##### Records for this exercise #####
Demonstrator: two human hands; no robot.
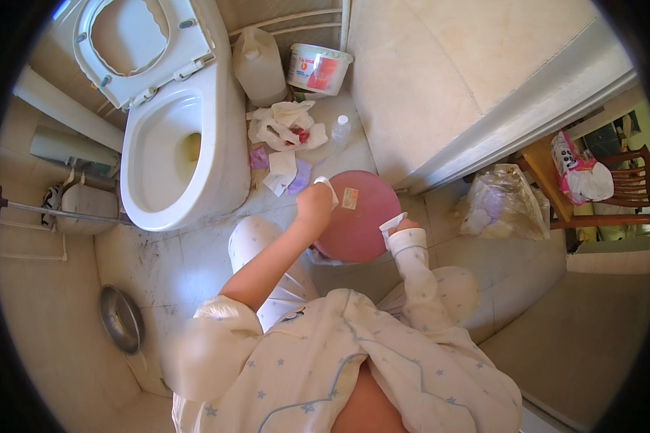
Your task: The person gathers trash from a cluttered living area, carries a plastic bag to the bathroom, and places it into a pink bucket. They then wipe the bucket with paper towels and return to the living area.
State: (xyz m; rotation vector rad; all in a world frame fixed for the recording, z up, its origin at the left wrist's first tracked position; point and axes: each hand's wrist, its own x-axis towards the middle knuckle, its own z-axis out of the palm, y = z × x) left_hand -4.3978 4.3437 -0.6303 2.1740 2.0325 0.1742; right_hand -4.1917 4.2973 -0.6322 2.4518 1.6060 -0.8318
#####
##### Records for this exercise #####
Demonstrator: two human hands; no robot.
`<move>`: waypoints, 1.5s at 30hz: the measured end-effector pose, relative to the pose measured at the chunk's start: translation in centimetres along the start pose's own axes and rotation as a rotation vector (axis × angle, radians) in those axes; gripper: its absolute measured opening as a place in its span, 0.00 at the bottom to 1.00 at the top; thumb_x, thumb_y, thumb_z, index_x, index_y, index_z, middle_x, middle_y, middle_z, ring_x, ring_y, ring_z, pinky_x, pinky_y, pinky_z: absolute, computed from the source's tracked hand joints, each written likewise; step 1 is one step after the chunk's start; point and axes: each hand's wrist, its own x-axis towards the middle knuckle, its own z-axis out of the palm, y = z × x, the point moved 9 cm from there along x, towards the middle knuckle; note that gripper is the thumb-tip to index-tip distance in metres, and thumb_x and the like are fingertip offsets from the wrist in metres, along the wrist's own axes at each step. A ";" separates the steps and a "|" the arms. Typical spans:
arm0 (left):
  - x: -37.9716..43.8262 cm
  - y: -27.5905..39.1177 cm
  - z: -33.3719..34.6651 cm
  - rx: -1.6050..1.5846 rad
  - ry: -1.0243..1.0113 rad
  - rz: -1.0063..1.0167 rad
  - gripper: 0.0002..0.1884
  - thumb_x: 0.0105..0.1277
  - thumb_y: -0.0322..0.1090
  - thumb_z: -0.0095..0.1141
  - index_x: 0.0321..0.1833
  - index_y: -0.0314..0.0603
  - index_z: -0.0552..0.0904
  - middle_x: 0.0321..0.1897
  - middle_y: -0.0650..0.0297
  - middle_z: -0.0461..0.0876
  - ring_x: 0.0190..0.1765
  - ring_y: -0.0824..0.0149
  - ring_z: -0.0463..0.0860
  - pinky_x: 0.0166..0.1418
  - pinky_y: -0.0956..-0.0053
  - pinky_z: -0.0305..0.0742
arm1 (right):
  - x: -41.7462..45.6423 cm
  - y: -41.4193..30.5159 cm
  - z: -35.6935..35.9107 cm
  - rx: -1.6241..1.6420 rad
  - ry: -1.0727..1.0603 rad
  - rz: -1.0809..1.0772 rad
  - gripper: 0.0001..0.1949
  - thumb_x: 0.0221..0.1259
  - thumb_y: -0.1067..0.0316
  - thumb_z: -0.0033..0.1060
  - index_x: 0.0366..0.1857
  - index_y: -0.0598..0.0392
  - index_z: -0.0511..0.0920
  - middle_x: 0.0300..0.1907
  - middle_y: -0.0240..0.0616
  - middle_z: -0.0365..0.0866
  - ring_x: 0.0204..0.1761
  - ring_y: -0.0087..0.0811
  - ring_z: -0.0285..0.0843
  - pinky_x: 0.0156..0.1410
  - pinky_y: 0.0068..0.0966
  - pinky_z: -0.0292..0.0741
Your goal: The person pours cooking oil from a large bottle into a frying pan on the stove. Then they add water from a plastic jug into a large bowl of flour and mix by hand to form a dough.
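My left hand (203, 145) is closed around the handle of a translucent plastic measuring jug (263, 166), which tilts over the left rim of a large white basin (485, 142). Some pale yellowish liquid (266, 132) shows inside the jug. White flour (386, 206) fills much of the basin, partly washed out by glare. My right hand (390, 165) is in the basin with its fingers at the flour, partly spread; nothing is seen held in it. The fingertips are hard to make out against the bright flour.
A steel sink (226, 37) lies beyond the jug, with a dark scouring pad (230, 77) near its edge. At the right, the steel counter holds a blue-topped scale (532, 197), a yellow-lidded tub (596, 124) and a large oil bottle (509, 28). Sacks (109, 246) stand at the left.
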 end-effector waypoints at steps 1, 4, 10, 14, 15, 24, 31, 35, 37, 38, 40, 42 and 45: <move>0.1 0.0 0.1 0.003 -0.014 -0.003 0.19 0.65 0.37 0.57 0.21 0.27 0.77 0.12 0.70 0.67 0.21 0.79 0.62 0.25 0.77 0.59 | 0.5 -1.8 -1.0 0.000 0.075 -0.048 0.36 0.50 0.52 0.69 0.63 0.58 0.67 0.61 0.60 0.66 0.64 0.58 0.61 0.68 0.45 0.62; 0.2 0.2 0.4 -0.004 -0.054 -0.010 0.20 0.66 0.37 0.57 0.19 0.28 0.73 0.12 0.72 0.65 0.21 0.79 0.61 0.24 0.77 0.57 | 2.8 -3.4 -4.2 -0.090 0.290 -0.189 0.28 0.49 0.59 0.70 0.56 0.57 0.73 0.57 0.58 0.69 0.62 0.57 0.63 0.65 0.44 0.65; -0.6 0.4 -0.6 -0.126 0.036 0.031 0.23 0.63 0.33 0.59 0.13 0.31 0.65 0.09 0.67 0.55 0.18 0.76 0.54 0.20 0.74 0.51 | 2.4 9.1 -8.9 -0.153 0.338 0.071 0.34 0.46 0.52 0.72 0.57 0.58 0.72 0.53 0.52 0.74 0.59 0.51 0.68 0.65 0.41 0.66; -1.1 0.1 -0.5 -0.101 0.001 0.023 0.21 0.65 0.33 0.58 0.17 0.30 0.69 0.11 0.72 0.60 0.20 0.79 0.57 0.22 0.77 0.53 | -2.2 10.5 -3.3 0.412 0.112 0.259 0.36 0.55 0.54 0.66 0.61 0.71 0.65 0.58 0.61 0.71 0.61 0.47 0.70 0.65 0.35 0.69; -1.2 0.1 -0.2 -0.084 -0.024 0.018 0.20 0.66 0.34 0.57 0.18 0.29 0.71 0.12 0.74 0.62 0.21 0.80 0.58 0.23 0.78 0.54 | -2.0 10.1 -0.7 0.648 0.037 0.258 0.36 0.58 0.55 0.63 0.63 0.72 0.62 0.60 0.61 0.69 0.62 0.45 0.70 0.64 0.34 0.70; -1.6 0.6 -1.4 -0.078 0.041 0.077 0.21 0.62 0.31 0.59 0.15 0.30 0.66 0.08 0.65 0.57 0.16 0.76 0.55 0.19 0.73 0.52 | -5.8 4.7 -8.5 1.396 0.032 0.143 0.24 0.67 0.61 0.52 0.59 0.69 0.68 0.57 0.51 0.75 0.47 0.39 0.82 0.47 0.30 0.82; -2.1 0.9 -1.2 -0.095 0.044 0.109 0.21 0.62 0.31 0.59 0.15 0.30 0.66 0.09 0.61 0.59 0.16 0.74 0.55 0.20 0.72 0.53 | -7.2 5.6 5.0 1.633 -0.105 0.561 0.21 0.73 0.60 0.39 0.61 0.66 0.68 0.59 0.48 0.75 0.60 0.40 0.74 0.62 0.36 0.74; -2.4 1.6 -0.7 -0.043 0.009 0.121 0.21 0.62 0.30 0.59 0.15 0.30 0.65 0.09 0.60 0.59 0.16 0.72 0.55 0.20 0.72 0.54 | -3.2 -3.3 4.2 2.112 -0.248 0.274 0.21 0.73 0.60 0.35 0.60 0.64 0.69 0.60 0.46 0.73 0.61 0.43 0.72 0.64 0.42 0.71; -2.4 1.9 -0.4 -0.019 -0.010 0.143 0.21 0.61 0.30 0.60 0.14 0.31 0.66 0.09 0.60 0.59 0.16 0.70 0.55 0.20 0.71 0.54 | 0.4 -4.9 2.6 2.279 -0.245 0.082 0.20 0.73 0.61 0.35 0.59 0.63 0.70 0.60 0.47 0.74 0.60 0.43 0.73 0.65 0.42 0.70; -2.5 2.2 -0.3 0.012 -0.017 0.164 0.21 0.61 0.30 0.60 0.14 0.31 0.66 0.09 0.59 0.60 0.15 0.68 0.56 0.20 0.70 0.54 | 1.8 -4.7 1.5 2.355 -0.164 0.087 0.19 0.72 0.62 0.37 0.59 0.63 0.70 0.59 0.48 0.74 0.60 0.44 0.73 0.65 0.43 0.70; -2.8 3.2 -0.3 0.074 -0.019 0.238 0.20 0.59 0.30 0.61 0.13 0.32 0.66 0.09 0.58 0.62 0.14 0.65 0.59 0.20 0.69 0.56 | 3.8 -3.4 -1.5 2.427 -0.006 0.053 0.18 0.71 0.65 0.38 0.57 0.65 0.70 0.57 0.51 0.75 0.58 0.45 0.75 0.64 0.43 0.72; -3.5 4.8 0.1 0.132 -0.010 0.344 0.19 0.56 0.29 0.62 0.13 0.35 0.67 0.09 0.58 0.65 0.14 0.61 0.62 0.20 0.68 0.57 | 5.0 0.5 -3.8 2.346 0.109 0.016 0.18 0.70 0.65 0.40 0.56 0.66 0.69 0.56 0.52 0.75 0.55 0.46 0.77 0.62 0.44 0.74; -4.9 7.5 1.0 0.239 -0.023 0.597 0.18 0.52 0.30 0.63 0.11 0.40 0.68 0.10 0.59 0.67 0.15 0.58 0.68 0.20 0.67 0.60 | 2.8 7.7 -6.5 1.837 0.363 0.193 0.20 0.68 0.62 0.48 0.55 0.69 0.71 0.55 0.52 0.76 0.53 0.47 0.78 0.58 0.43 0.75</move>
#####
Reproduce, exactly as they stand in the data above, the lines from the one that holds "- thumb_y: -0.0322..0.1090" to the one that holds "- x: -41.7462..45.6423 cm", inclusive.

▶ _Response box_
  - thumb_y: -0.0322..0.1090
  - thumb_z: -0.0095..0.1141
  - index_x: 0.0321..0.1833
  - index_y: -0.0314..0.0603
  - index_z: -0.0552..0.0904
  - middle_x: 0.0321..0.1897
  - middle_y: -0.0650..0.0297
  - middle_z: -0.0461..0.0876
  - ring_x: 0.0190..0.1765
  - ring_y: -0.0824..0.0149
  - ring_z: -0.0463..0.0860
  - pinky_x: 0.0166..0.1418
  - pinky_y: -0.0956..-0.0053
  - pinky_z: -0.0305..0.0742
arm1 (right):
  - x: -41.7462..45.6423 cm

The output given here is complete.